▶ _Directions for this task_: All of the listing should be returned as written, apart from any picture in it.

▶ _Input data_:
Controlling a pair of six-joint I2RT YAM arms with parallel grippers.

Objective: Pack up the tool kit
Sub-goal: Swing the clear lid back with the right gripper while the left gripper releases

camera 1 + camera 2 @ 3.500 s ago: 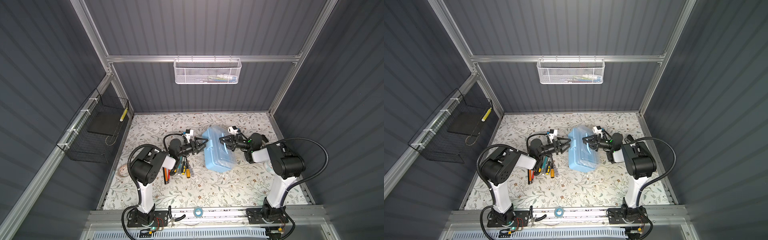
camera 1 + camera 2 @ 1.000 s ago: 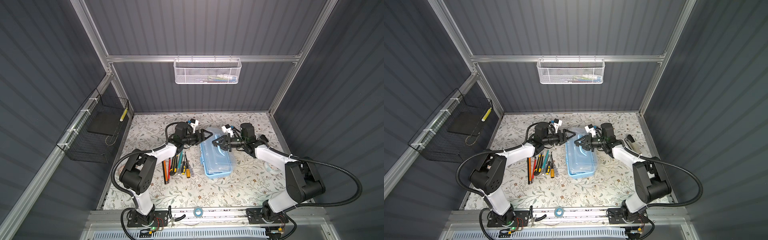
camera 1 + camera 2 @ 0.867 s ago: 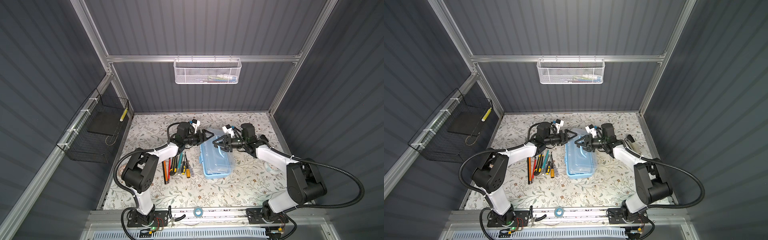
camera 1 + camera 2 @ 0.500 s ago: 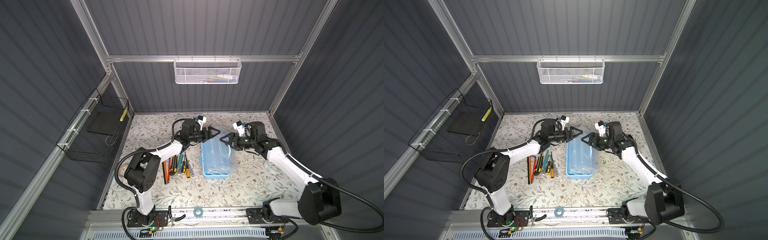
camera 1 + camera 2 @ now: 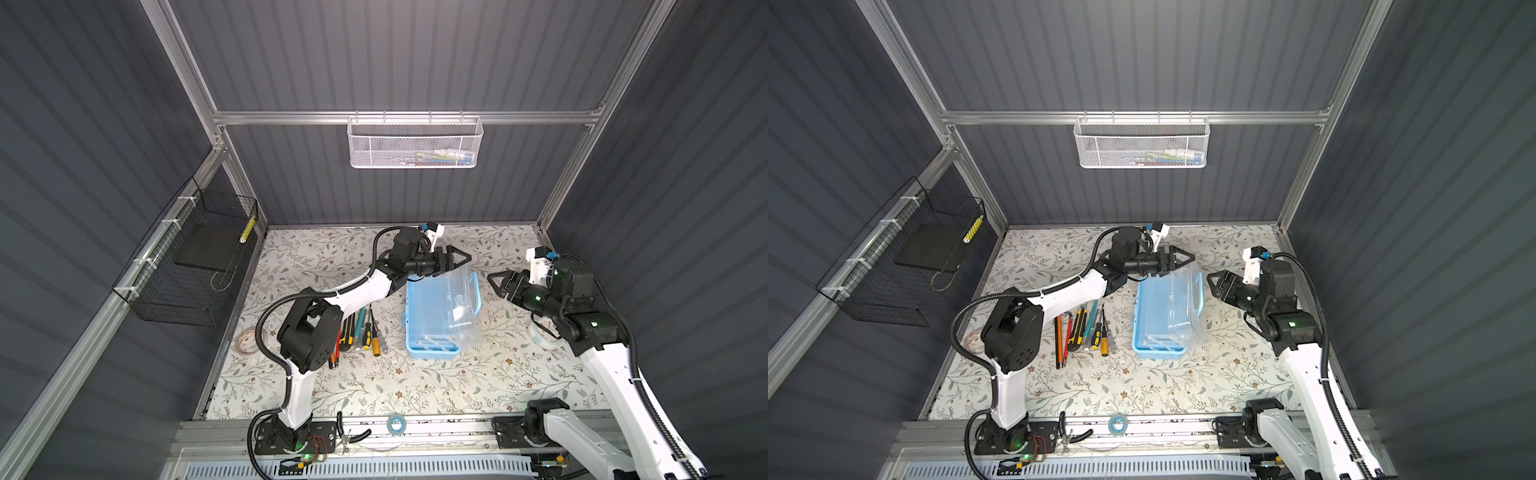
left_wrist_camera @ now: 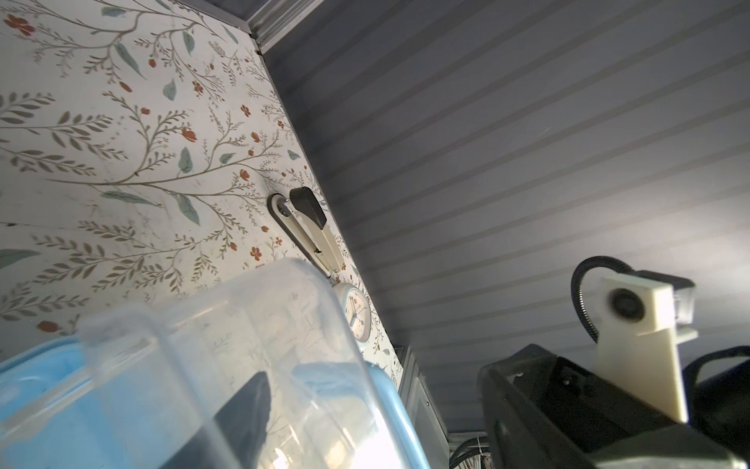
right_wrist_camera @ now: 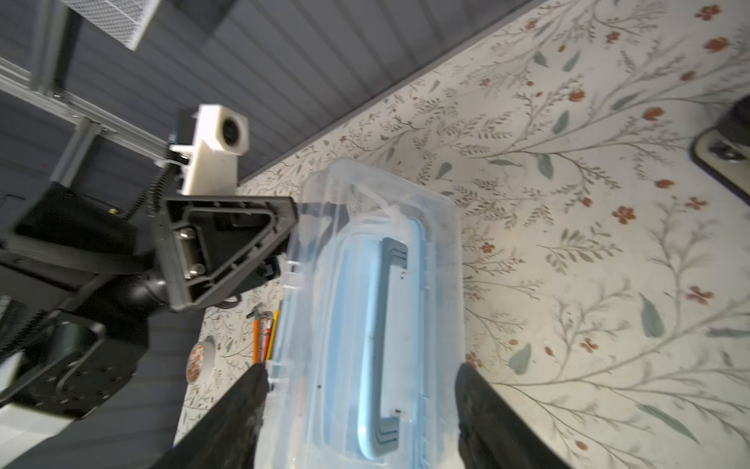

▶ _Task response_:
Controlling a pair of six-joint I2RT YAM arms with parallel grippers.

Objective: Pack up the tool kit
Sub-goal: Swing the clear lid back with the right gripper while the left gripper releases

camera 1 + camera 2 @ 3.500 s ago: 
camera 1 + camera 2 @ 1.000 s ago: 
camera 1 + camera 2 @ 0.867 s ago: 
camera 1 + camera 2 @ 0.500 s ago: 
camera 1 + camera 2 @ now: 
left_wrist_camera @ now: 
right_wrist_camera @ now: 

This concludes the output.